Author: Mahitosh Mandal
Publisher: Taylor & Francis
Published: 2023-08-10
Total Pages: 280
ISBN-13: 1000925161
DOWNLOAD EBOOKHolocaust vs. Popular Culture debates and deconstructs the binary responses to the representation of the Holocaust in European and non-European forms of Popular Culture. The binary is defined in terms of “incompatibility” between the Holocaust and Popular Culture on the one hand and the “universalization” of the Holocaust memory through Popular Culture on the other. The book does emphasize the anti-representation argument. Nevertheless, the authors make a case for a productive understanding of “Holocaust Popular Culture” as contributing to the expansion of Holocaust studies as well as cultural studies in the transnational context. The book theorizes Popular Culture in broad terms and highlights the diversity of Holocaust Popular Culture mainly but not exclusively produced in the twenty-first century. This interdisciplinary collection covers a wide variety of Popular Culture genres including language, literature, films, television shows, soap operas, music, dance, social media, advertisements, comics, graphic novels, videogames, and museums.

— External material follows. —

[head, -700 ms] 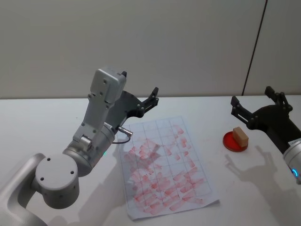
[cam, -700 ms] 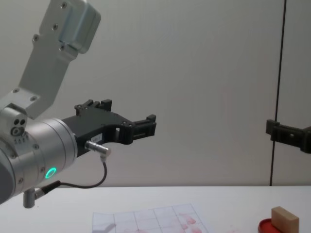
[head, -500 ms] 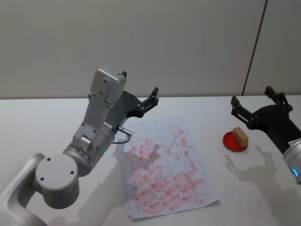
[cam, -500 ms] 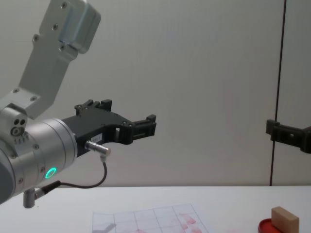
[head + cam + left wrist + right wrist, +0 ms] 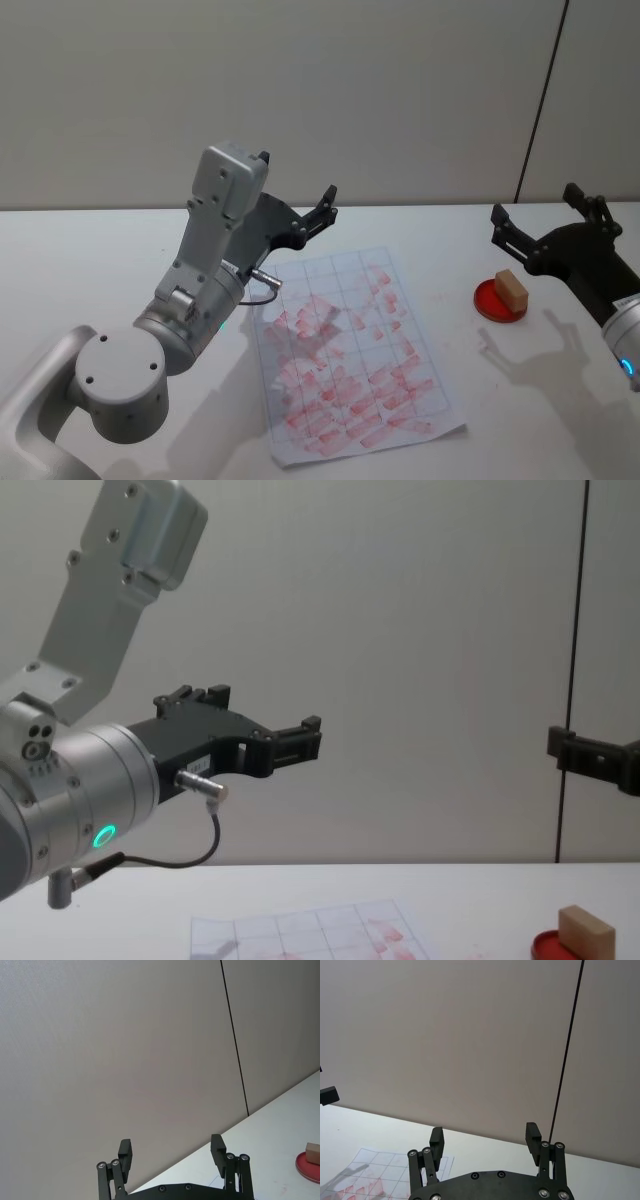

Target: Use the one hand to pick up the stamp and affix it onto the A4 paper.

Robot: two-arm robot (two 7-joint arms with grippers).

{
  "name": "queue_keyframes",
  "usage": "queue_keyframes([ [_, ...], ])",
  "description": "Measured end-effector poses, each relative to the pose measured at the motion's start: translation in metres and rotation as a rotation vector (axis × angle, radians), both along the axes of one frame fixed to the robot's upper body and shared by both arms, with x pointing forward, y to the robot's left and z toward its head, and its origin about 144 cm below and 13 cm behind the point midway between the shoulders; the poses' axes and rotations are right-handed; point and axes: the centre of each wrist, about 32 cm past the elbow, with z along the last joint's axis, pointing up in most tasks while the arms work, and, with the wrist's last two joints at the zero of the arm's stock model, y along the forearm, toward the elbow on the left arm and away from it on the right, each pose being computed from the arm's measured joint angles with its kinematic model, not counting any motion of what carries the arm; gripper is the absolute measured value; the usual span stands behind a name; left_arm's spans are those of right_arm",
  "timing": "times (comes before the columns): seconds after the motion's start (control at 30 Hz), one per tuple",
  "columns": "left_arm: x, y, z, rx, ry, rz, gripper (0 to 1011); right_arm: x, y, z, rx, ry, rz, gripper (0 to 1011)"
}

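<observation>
L gripper (image 5: 297,177) raised beside paper (image 5: 350,350), fingers apart. R gripper (image 5: 534,202) raised near stamp (image 5: 510,290), fingers apart, empty. Stamp sits on red pad (image 5: 492,304).

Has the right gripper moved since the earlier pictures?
No. The black right gripper sits unchanged relative to the small tan wooden stamp block.
</observation>
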Motion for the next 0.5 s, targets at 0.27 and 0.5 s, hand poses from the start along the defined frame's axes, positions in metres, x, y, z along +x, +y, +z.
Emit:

It studies the (mis)representation of the Holocaust trauma, not only across genres but also across nations (Western and Asian) and generations (from testimonial remembrance to post-memory). This book will be of interest to students and scholars from a wide range of disciplines and subjects, including Popular Culture, Holocaust studies, cultural studies, genocide studies, postcolonial and transnational studies, media and film studies, visual culture, games studies, race and ethnicity studies, memory studies, and Jewish studies.
Author: Jenni Adams
Publisher: Bloomsbury Publishing
Published: 2014-10-23
Total Pages: 353
ISBN-13: 1441118098
DOWNLOAD EBOOKThe Bloomsbury Companion to Holocaust Literature is a comprehensive reference resource including a wealth of critical material on a diverse range of topics within the literary study of Holocaust writing. At its centre is a series of specially commissioned essays by leading scholars within the field: these address genre-specific issues such as the question of biographical and historical truth in Holocaust testimony, as well as broader topics including the politics of Holocaust representation and the validity of comparative approaches to the Holocaust in literature and criticism. The volume includes a substantial section detailing new and emergent trends within the literary study of the Holocaust, a concise glossary of major critical terminology, and an annotated bibliography of relevant research material. Featuring original essays by: Victoria Aarons, Jenni Adams, Michael Bernard-Donals, Matthew Boswell, Stef Craps, Richard Crownshaw, Brett Ashley Kaplan and Fernando Herrero-Matoses, Adrienne Kertzer, Erin McGlothlin, David Miller, and Sue Vice.